Please print the whole listing below exactly as it stands.
--- START ---
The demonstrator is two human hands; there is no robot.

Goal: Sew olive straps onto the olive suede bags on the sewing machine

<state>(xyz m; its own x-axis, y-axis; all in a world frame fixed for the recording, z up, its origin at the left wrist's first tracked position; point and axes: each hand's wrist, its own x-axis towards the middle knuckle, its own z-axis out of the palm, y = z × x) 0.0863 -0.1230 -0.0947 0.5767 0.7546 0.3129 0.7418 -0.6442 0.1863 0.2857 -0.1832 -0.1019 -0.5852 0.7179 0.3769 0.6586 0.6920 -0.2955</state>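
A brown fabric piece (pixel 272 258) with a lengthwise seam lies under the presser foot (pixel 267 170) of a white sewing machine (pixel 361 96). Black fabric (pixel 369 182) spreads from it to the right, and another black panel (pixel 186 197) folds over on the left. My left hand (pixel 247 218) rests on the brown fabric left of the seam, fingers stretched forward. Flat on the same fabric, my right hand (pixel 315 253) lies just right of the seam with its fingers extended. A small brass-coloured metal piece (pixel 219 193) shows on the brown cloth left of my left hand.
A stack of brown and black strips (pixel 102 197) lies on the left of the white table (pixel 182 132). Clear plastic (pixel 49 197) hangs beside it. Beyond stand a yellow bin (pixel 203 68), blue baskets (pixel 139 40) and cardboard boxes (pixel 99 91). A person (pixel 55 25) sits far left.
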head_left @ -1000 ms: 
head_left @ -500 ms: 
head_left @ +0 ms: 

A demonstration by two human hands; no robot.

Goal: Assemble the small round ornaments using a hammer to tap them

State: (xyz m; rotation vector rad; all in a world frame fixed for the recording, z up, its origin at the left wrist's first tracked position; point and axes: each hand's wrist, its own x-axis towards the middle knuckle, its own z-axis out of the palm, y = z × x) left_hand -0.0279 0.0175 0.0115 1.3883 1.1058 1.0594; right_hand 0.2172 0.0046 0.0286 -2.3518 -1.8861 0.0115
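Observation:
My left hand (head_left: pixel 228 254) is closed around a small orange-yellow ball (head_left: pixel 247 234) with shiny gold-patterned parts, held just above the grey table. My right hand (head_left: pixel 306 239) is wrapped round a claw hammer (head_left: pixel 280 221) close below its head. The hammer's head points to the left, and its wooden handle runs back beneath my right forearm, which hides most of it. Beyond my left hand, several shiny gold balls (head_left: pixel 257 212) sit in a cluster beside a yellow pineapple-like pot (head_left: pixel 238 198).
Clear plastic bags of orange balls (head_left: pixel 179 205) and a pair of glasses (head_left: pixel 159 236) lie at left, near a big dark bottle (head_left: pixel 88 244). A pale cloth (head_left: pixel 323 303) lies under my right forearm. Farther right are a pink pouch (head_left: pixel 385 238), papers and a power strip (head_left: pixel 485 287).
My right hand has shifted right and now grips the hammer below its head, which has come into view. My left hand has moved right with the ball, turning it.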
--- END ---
### Expected answer
The demonstrator is two human hands; there is no robot.

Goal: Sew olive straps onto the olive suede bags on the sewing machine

<state>(xyz m; its own x-axis, y-axis; all in a world frame fixed for the recording, z up, its origin at the left wrist's first tracked position; point and axes: each hand's wrist, its own x-axis towards the middle knuckle, its own z-axis out of the palm, y = z × x) 0.0863 -0.1230 -0.0947 0.5767 0.7546 0.3129 0.7418 -0.6442 0.1863 0.2857 -0.1832 -0.1019 -0.5852 0.7179 0.3769 0.6586 0.6920 -0.2955</state>
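A brown fabric piece (pixel 272 258) with a lengthwise seam lies under the presser foot (pixel 267 170) of a white sewing machine (pixel 361 96). Black fabric (pixel 369 182) spreads from it to the right, and another black panel (pixel 186 197) folds over on the left. My left hand (pixel 247 218) rests on the brown fabric left of the seam, fingers stretched forward. Flat on the same fabric, my right hand (pixel 315 253) lies just right of the seam with its fingers extended. A small brass-coloured metal piece (pixel 219 193) shows on the brown cloth left of my left hand.
A stack of brown and black strips (pixel 102 197) lies on the left of the white table (pixel 182 132). Clear plastic (pixel 49 197) hangs beside it. Beyond stand a yellow bin (pixel 203 68), blue baskets (pixel 139 40) and cardboard boxes (pixel 99 91). A person (pixel 55 25) sits far left.
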head_left @ -1000 ms: 
head_left @ -500 ms: 
head_left @ +0 ms: 

A demonstration by two human hands; no robot.

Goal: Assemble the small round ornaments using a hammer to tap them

State: (xyz m; rotation vector rad; all in a world frame fixed for the recording, z up, its origin at the left wrist's first tracked position; point and axes: each hand's wrist, its own x-axis towards the middle knuckle, its own z-axis out of the palm, y = z × x) left_hand -0.0279 0.0175 0.0115 1.3883 1.1058 1.0594; right_hand 0.2172 0.0046 0.0286 -2.3518 -1.8861 0.0115
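Observation:
My left hand (head_left: pixel 228 254) is closed around a small orange-yellow ball (head_left: pixel 247 234) with shiny gold-patterned parts, held just above the grey table. My right hand (head_left: pixel 306 239) is wrapped round a claw hammer (head_left: pixel 280 221) close below its head. The hammer's head points to the left, and its wooden handle runs back beneath my right forearm, which hides most of it. Beyond my left hand, several shiny gold balls (head_left: pixel 257 212) sit in a cluster beside a yellow pineapple-like pot (head_left: pixel 238 198).
Clear plastic bags of orange balls (head_left: pixel 179 205) and a pair of glasses (head_left: pixel 159 236) lie at left, near a big dark bottle (head_left: pixel 88 244). A pale cloth (head_left: pixel 323 303) lies under my right forearm. Farther right are a pink pouch (head_left: pixel 385 238), papers and a power strip (head_left: pixel 485 287).
My right hand has shifted right and now grips the hammer below its head, which has come into view. My left hand has moved right with the ball, turning it.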

Nothing else is required to complete this exercise.